Le cdH a sondé les Bruxellois sur le piétonnier, voici les principaux enseignements

Le parti centriste a commandé un sondage auprès d'un bureau d'études et les résultats sont sans équivoque : le Bruxellois n'est pas contre le piétonnier, mais ne se sent pas écouté. Pour Joëlle Milquet, "une bonne idée avec une mauvaise méthode devient une mauvaise idée."

Sondage cdH
©Nicolas Lowyck
Nicolas Lowyck (st)

"Une bonne idée avec une mauvaise méthode devient une mauvaise idée." Voici comment Joëlle Milquet, cheffe de groupe cdH, frondeuse et requinquée, parle du piétonnier. 


Accompagnée par Hamza Fassi-Fihri, conseiller communal et vice-Président du cdH, elle confirme la position pro-piétonnier des centristes.
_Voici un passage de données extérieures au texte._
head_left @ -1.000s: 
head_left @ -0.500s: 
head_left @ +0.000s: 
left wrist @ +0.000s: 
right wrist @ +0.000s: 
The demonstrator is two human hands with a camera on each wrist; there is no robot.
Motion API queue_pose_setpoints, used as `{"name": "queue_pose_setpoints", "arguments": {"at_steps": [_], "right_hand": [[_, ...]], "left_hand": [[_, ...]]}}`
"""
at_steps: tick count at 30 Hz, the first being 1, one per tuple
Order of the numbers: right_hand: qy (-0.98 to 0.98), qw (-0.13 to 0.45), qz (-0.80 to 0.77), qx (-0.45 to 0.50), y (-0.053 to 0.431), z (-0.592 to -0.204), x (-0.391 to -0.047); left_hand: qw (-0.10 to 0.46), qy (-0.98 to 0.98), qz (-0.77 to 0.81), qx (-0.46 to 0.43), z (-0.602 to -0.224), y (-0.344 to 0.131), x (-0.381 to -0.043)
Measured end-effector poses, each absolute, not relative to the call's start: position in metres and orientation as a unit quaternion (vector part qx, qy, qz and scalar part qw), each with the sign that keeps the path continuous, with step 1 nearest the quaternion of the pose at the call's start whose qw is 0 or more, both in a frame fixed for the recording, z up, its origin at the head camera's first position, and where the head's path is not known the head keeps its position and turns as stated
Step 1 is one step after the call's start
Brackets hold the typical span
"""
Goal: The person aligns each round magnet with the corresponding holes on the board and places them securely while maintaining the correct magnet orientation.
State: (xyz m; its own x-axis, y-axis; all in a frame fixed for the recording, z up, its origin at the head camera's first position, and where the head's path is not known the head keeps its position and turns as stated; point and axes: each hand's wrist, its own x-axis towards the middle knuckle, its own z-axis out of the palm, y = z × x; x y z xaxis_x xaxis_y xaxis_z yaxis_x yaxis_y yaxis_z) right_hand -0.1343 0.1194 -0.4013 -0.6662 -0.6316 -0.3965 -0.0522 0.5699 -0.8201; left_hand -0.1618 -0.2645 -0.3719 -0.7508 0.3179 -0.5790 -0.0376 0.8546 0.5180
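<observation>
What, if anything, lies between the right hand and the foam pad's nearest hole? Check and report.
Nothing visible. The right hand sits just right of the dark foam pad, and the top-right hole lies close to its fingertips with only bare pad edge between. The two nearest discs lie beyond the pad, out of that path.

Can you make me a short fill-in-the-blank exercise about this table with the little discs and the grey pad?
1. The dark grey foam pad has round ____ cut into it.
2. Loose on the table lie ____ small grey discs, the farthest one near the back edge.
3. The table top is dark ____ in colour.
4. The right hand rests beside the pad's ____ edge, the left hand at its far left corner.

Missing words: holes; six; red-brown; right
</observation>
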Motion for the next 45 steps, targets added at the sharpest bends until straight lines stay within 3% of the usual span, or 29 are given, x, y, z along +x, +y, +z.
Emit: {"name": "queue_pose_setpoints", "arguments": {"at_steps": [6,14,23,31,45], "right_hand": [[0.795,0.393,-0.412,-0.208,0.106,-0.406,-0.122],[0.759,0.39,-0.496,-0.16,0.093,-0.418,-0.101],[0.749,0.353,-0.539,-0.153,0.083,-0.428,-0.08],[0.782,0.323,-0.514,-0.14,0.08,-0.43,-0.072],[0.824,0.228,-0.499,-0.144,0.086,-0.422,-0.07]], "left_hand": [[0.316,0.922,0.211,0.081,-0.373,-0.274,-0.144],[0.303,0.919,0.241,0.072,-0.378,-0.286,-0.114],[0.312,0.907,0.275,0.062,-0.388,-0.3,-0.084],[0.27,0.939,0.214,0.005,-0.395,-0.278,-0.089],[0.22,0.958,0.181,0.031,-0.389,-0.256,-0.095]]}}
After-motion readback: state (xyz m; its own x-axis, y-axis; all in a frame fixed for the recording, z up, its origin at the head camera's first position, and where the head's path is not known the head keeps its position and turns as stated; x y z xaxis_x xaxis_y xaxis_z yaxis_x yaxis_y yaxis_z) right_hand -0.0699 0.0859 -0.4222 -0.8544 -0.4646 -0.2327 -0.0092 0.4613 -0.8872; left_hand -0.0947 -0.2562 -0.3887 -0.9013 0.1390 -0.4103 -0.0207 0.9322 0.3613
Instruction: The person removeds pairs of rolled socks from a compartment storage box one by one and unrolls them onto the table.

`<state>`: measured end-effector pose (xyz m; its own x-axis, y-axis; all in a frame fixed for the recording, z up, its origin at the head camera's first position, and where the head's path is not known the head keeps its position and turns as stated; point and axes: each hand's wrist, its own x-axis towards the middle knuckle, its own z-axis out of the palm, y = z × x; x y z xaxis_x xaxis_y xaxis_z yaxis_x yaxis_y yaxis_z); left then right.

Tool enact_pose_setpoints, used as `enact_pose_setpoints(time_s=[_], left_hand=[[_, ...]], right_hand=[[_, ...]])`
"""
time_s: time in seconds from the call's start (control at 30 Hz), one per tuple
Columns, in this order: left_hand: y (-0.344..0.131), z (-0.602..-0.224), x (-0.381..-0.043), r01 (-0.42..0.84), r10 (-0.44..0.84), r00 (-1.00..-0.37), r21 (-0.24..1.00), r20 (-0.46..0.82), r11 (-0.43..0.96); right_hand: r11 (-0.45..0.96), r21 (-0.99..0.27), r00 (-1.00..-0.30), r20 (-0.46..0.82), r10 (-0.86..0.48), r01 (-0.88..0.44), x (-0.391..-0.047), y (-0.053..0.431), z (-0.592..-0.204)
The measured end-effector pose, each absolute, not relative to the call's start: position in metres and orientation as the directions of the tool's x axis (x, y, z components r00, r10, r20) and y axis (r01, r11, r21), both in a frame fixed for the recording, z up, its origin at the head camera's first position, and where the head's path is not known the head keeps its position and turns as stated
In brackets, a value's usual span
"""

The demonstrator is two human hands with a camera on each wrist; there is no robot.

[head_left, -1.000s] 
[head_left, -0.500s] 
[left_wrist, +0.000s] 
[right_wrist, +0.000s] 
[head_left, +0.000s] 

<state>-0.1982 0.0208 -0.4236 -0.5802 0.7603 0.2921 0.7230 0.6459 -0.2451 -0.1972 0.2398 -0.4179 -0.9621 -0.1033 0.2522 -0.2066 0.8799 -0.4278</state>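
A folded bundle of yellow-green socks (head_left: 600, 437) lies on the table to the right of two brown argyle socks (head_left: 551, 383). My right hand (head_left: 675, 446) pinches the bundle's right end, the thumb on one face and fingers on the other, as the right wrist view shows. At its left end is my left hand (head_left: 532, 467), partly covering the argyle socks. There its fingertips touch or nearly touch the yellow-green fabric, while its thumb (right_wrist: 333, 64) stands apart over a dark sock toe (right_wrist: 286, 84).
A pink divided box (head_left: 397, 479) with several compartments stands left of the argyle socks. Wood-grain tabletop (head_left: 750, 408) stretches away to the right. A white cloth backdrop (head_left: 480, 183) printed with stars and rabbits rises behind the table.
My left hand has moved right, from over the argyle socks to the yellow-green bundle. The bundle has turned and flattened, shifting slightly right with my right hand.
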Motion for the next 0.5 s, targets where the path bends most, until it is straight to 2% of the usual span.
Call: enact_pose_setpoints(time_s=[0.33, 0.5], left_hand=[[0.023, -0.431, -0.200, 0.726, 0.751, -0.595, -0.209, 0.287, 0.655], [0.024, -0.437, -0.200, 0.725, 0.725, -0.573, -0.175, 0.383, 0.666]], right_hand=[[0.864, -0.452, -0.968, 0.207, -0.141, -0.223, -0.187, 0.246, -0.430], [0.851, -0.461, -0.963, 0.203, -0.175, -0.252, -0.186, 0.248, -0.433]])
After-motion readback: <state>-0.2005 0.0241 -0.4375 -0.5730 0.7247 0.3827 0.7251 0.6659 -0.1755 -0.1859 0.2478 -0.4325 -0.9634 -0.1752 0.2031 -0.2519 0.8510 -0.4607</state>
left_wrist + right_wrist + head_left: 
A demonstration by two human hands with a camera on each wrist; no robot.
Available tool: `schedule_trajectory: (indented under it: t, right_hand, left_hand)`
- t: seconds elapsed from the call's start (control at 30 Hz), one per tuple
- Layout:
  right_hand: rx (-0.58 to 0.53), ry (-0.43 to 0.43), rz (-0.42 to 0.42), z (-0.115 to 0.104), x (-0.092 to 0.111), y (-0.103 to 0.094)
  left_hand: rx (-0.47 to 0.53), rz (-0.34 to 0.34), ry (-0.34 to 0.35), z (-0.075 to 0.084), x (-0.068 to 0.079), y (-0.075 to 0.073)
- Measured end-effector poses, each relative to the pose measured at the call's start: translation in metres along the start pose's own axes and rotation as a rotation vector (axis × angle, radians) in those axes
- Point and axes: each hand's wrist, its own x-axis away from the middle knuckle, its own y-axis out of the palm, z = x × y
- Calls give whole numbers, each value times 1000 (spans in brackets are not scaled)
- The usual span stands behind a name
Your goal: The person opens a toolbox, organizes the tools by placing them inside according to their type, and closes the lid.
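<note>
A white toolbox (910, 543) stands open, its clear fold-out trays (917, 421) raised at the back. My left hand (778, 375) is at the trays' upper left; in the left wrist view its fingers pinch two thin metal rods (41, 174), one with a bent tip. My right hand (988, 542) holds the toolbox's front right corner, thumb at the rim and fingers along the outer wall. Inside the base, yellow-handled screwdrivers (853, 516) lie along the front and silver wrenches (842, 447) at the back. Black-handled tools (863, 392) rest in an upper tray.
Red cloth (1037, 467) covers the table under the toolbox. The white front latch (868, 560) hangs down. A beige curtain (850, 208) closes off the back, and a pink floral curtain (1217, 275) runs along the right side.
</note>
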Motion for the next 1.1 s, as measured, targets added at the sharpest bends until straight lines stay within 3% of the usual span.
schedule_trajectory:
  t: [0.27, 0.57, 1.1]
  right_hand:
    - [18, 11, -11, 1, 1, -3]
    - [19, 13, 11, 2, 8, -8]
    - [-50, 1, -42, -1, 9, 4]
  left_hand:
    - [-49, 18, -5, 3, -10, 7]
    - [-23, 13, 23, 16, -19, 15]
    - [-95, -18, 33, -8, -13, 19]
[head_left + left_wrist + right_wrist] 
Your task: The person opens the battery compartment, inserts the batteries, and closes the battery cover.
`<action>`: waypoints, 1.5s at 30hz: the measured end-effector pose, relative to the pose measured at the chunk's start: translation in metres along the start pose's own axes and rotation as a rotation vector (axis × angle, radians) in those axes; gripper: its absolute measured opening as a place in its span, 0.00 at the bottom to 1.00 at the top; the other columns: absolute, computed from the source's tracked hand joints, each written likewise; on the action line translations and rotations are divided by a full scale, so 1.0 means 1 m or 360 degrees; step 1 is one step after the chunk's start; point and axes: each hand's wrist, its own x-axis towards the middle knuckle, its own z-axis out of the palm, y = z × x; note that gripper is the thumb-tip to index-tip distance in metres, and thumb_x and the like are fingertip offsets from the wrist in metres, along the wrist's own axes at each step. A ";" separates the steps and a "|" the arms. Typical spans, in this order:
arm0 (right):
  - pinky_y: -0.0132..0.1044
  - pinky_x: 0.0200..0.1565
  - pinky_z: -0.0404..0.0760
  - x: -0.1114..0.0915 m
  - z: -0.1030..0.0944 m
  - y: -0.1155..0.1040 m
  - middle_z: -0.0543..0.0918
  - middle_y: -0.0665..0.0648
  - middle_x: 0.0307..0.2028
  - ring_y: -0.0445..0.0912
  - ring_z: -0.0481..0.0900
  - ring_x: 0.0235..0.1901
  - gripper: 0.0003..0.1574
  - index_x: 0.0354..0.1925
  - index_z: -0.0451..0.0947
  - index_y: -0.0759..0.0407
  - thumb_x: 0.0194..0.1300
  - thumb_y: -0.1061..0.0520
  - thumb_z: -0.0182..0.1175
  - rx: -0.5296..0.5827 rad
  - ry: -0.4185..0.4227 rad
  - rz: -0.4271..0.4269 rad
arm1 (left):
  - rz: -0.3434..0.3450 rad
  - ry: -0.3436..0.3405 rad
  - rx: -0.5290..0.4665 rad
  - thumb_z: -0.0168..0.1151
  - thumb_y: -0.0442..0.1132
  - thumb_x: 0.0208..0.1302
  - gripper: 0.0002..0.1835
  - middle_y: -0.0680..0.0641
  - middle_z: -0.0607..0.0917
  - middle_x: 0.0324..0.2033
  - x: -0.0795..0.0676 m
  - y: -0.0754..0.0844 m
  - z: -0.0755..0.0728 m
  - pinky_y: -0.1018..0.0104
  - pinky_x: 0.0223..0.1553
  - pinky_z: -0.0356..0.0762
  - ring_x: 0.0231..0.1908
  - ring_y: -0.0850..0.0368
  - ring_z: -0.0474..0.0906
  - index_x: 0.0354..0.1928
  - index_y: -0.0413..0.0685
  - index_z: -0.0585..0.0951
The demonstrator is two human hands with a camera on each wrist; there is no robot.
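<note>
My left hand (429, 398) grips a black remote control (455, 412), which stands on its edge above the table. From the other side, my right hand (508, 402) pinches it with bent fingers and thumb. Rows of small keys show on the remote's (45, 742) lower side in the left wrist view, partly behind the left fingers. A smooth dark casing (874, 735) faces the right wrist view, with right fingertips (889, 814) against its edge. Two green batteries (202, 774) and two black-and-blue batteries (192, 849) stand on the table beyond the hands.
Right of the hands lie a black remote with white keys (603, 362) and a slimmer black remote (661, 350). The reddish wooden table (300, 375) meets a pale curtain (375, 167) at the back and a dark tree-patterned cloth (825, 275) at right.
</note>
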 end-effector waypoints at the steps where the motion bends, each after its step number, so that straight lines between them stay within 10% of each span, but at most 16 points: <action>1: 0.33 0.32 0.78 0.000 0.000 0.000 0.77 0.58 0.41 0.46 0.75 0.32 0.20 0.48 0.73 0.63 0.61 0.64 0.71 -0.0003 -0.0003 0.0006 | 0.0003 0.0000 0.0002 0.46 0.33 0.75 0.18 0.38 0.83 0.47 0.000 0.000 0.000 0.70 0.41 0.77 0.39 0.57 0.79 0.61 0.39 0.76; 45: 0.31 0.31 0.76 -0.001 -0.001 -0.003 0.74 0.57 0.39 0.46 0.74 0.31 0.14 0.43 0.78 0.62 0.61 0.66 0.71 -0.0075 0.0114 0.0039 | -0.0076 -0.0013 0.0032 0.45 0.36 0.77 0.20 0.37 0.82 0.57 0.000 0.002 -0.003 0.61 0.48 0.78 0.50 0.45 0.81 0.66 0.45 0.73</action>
Après tout, le cdH était dans la majorité dirigeant la Région à une époque où le dossier était déjà sur la table. Ce qui est nouveau, c'est l'étude, commandée par le parti, auprès du bureau Incidence et menée par Geoffroy Comhaire (assis à sa gauche sur la photo). 

L'étude a scanné l'opinion de 497 Bruxellois, pour une marge d'erreur de 4,4 %. Et les résultats sont nets : de manière générale, les habitants de la capitale européenne s'accordent sur la bonne idée que représente ce piétonnier. Cependant, il a été "mal conçu", n'est "pas suffisamment aménagé" et "engendre des nuisances", aussi bien pour les commerces que pour la circulation, sans parler de l'insalubrité. A toutes les questions posées, la moitié des sondés, peu importe leur âge et leur genre, dénoncent une série d'incohérences et de conséquences à ce qui semble être un problème, plus général, de "management". 

  • "Pour quelles raisons fréquentez-vous le piétonnier ?"
A cette question, 60% de ceux qui le traversent le font pour se balader, profiter de la ville, tandis que 50% désirent aussi y faire du shopping. A contrario, seuls 2% s'y rendent sans raison particulière.

  • "Pour quelles raisons ne fréquentez-vous pas ou plus le lieu du piétonnier?"
Ce qui saute aux yeux, c'est le flou dans lequel les habitants ont l'impression d'être tenus. 42% pointent sa difficulté d'accès, peu importe le transport utilisé. 40% le trouvent sale. 36% n'en ressentent pas le besoin, tandis que seuls 4% avouent ne pas savoir comment s'y rendre.

  • "Depuis l'instauration de ce piétonnier, diriez-vous que vous fréquentez plus ou moins souvent ce quartier de Bruxelles ?"
Le résultat est sans appel : 30% des sondés, un tiers des badauds, déclarent s'y rendre "beaucoup moins souvent" et 24% "moins souvent". 4% disent l'emprunter "beaucoup plus souvent". Et quand la question est orientée sur la fréquentation des restaurants, les résultats sont d'autant plus marquants: 47% s'y rendent moins souvent ou beaucoup moins souvent. 41% déclarent ne pas avoir davantage, ni moins ouvert les portes de la restauration.
Enfin, l'étude s'intéresse aux magasins et les chiffres se répètent : ils sont 51% à opter moins souvent ou beaucoup moins souvent pour une après-midi shopping le long du boulevard Lemonnier.

tableau de fréquentation du piétonnier
©Incidence



Finalement, la fréquentation du piétonnier est résumée par ce tableau. Un Bruxellois sur deux, qui avait pour habitude d'emprunter le quartier du piétonnier, ne s'y rend plus, que ce soit pour les restaurants ou les commerces.